TASK OBJECTIVE: Give back the full listing that follows exactly as it reads.

DATA SEGMENT:
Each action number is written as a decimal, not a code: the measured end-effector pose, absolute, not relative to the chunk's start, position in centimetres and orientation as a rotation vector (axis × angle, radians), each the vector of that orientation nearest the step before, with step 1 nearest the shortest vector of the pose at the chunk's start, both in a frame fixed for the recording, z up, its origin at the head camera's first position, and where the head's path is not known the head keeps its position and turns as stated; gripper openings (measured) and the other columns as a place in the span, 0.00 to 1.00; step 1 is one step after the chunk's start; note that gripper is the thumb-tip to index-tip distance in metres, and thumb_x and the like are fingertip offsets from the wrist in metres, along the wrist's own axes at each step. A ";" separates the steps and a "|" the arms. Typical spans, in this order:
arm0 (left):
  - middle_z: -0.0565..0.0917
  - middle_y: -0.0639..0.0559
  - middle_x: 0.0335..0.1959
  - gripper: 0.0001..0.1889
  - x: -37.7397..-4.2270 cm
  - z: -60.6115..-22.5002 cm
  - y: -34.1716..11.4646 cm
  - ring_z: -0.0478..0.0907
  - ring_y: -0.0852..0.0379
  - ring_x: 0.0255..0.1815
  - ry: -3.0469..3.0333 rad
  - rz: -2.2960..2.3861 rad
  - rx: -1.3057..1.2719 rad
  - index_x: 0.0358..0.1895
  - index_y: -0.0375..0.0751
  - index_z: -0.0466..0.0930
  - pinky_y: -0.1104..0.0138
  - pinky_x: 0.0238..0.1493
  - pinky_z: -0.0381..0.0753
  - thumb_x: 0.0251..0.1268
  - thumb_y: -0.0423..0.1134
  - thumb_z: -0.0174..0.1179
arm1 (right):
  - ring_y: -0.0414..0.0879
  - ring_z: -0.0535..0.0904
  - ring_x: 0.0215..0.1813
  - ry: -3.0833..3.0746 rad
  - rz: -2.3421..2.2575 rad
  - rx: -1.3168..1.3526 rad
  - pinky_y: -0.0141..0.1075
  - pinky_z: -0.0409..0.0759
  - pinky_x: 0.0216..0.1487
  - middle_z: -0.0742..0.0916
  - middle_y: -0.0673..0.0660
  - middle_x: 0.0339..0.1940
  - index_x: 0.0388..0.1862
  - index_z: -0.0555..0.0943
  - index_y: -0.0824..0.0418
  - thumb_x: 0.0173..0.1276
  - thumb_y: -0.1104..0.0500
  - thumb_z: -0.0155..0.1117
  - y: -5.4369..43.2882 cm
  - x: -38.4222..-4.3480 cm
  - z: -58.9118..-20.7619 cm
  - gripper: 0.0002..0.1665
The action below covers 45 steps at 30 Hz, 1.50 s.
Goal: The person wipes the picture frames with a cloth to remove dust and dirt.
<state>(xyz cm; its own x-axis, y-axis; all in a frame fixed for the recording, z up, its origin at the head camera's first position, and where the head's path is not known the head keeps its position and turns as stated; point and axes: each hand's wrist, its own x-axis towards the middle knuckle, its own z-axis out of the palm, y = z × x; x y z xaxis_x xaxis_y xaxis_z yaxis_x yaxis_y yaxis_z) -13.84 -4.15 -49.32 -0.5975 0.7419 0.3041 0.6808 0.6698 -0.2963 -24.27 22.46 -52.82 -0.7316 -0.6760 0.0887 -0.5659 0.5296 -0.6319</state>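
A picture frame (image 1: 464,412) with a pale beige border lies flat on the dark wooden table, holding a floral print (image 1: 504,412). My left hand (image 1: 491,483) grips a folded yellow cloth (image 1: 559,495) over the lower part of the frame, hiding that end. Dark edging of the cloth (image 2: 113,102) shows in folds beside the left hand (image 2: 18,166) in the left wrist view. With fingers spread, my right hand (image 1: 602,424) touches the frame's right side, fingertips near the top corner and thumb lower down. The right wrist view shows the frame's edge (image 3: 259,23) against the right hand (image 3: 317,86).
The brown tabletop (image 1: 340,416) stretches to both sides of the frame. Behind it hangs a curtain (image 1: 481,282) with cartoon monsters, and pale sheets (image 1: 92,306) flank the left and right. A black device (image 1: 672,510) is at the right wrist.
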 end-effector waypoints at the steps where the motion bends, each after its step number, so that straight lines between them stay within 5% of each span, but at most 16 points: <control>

SOLUTION TO THIS PROBLEM:
Each action number is written as a decimal, not a code: the measured end-effector pose, absolute, not relative to the chunk's start, position in centimetres and orientation as a rotation vector (axis × angle, radians), each the vector of that orientation nearest the step before, with step 1 nearest the shortest vector of the pose at the chunk's start, both in a frame fixed for the recording, z up, its origin at the head camera's first position, and where the head's path is not known the head keeps its position and turns as stated; gripper openings (measured) and the other columns as a place in the span, 0.00 to 1.00; step 1 is one step after the chunk's start; note that gripper is the thumb-tip to index-tip distance in metres, and thumb_x and the like are fingertip offsets from the wrist in metres, along the wrist's own axes at each step. A ";" separates the steps and a "|" the arms. Typical spans, in this order:
arm0 (left):
  - middle_z: -0.0565..0.0917
  - middle_y: -0.0639..0.0559
  - middle_x: 0.0335..0.1959
  - gripper: 0.0001..0.1889
  - x: -37.7397..-4.2270 cm
  - z: -60.6115..-22.5002 cm
  - y: -34.1716..11.4646 cm
  - ring_z: -0.0478..0.0907
  - ring_y: -0.0852..0.0379
  - ring_x: 0.0255..0.1815
  - ry: -3.0469..3.0333 rad
  - rz: -2.2960..2.3861 rad
  - rx: -1.3057..1.2719 rad
  - index_x: 0.0358..0.1895
  - index_y: -0.0375..0.0751
  - index_z: -0.0466..0.0930
  - pinky_y: -0.1104..0.0138
  - pinky_x: 0.0238..0.1493
  - pinky_z: -0.0381..0.0753
  - thumb_x: 0.0251..0.1268
  - thumb_y: -0.0423..0.1134
  - thumb_z: -0.0174..0.1179
arm1 (right):
  - ring_y: -0.0414..0.0879
  - ring_z: -0.0535..0.0904
  - ring_x: 0.0215..0.1813
  - ry: -3.0833..3.0746 rad
  - rz: -2.3421..2.2575 rad
  - rx: -1.3168..1.3526 rad
  - pinky_y: -0.0141..0.1075
  - pinky_z: -0.0409..0.0759
  - pinky_x: 0.0216..0.1487
  - middle_z: -0.0742..0.0916
  - middle_y: -0.0673..0.0660
  - middle_x: 0.0339..0.1940
  - index_x: 0.0388..0.1862
  - index_z: -0.0555..0.0943
  - index_y: -0.0824..0.0418
  - thumb_x: 0.0173..0.1276
  - thumb_y: -0.1104..0.0500
  - thumb_z: -0.0155..0.1117
  - y: -5.4369..43.2882 cm
  - x: -38.4222..-4.3480 cm
  - z: -58.9118..-20.7619 cm
  - gripper: 0.0002..0.1665
The action below covers 45 steps at 30 Hz, 1.50 s.
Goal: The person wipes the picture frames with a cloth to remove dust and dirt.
<state>(xyz cm; its own x-axis, y-axis; all in a frame fixed for the recording, z up, its origin at the head camera's first position, and where the head's path is not known the head keeps its position and turns as stated; point and axes: each hand's wrist, its own x-axis towards the middle knuckle, its own z-axis out of the palm, y = z × x; x y z xaxis_x xaxis_y xaxis_z yaxis_x yaxis_y yaxis_z) -13.84 -4.15 -49.32 -0.5975 0.7419 0.3041 0.6808 0.6698 -0.2963 -24.27 22.46 -52.82 -0.7316 -0.6760 0.0887 -0.5659 0.5296 -0.6319</state>
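A picture frame (image 1: 464,412) with a pale beige border lies flat on the dark wooden table, holding a floral print (image 1: 504,412). My left hand (image 1: 491,483) grips a folded yellow cloth (image 1: 559,495) over the lower part of the frame, hiding that end. Dark edging of the cloth (image 2: 113,102) shows in folds beside the left hand (image 2: 18,166) in the left wrist view. With fingers spread, my right hand (image 1: 602,424) touches the frame's right side, fingertips near the top corner and thumb lower down. The right wrist view shows the frame's edge (image 3: 259,23) against the right hand (image 3: 317,86).
The brown tabletop (image 1: 340,416) stretches to both sides of the frame. Behind it hangs a curtain (image 1: 481,282) with cartoon monsters, and pale sheets (image 1: 92,306) flank the left and right. A black device (image 1: 672,510) is at the right wrist.
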 end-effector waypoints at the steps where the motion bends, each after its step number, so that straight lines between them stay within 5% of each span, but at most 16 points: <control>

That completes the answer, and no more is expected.